The Govtech campus will be officially opened on Tuesday. Federal Minister of the Interior Nancy Faeser (SPD) hopes that this will create one of the leading tech ecosystems for state and administration in Germany and Europe. “These are new paths that we are now treading as a state,” Faeser told the Handelsblatt. Federal Minister of Finance Christian Lindner (FDP) has already visited the premises.

The Govtech Campus shares the building with the newly established Artificial Intelligence Campus (AI Campus). Accordingly, the equipment is hip instead of conservative, an automatic canteen cooks lunch according to the wishes of its customers and can remember individual preferences.
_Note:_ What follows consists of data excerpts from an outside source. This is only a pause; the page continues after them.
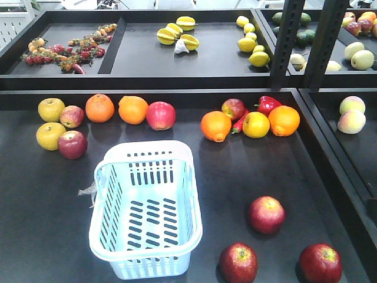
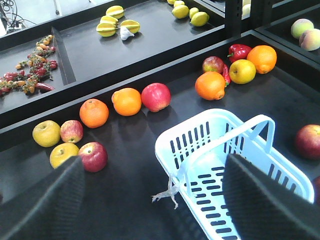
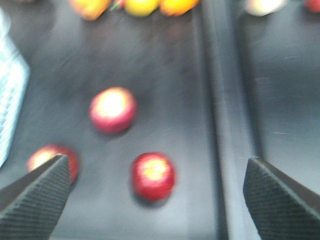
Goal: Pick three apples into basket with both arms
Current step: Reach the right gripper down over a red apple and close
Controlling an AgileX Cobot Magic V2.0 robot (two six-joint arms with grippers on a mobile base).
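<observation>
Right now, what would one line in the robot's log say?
basket: empty; three apples: outside basket; left gripper: open; right gripper: open, over apples

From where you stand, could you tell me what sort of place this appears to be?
Probably a mock grocery produce section: black tiered display shelves hold sorted fruit such as oranges, lemons and starfruit, and a shopping basket sits beside three dark red apples.

Three apples (image 1: 266, 214) dark maroon-red, yellowish patches; basket (image 1: 147, 266) pale blue-white, slotted; shelf (image 1: 253, 171) black.
</observation>
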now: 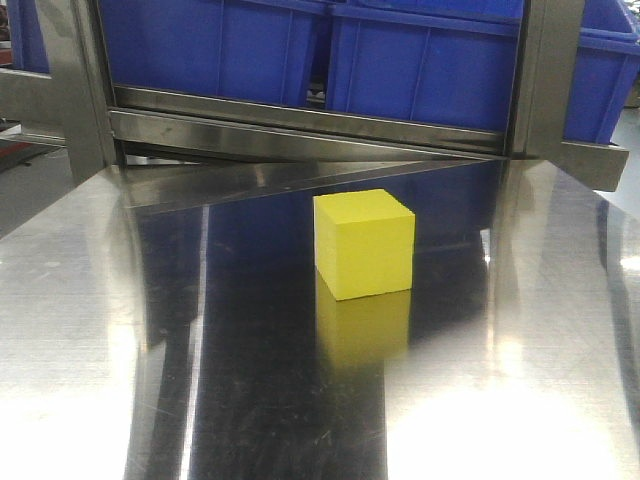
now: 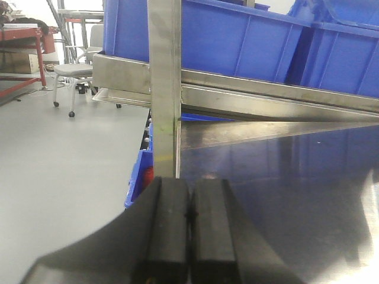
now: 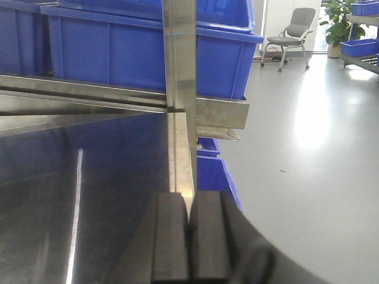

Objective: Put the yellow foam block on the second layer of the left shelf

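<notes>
Left tool (image 2: pixel 189 189): black pads pressed together, nothing held. An upright steel shelf post (image 2: pixel 164 89) is seen close at its 12 o'clock.

Polished steel table (image 1: pixel 90 330): mirror-bright. The matte, sharp-edged yellow foam block (image 1: pixel 364 243) is found standing flat near the table centre, ungrasped and not seen in either wrist view. Large blue plastic bins (image 1: pixel 215 45) are noted at its 12 o'clock, on a steel shelf rail (image 1: pixel 300 130).

Right tool (image 3: pixel 188 204): likewise clenched on nothing, with a second post (image 3: pixel 180 89) at 12 o'clock.

Risks judged:
- The pads must be parted first, or the light block would be shoved across the slick table.
- The posts could be clipped on the swing.
- Little shelf room may be left by the bins.
</notes>
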`<action>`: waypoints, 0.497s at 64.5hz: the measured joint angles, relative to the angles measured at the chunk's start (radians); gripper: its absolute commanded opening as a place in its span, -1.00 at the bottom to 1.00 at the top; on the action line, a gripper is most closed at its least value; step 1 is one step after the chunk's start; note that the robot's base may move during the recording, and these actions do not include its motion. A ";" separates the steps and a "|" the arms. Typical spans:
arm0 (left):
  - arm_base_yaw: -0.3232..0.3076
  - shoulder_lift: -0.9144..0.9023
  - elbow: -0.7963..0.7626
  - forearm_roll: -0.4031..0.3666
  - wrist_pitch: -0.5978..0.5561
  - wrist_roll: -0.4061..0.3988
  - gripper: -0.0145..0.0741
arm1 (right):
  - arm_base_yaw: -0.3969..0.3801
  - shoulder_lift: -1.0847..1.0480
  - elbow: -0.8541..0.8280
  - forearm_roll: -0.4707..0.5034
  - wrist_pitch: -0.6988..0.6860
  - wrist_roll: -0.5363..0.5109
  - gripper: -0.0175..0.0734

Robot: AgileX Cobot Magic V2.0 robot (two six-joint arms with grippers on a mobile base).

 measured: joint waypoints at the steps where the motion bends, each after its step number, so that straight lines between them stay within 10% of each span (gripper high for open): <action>1: 0.000 0.000 0.000 0.000 0.000 0.000 -0.36 | 0.000 0.000 0.000 0.000 0.000 0.000 -0.48; 32: 0.000 0.000 0.000 0.000 0.000 0.000 -0.36 | 0.000 0.000 0.000 0.000 0.000 0.000 -0.48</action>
Artificial intelligence (AI) should also play a major role in the vision of modern administration. Jonas Andrulis, founder of the AI ​​company Aleph Alpha, explains what this could look like one day. If he has his way, the administration should soon have “an infinite number of smart interns” at their disposal, as Andrulis describes his own software.

Because Andruli’s program has contextual knowledge that is comparable to that of a young person who has enjoyed twelve years of German schooling. However, without tails and memory gaps.

So technology kind of knows how the world works, for example bus stops can rust, but people don’t. That sounds banal for a piece of software, however, it is revolutionary.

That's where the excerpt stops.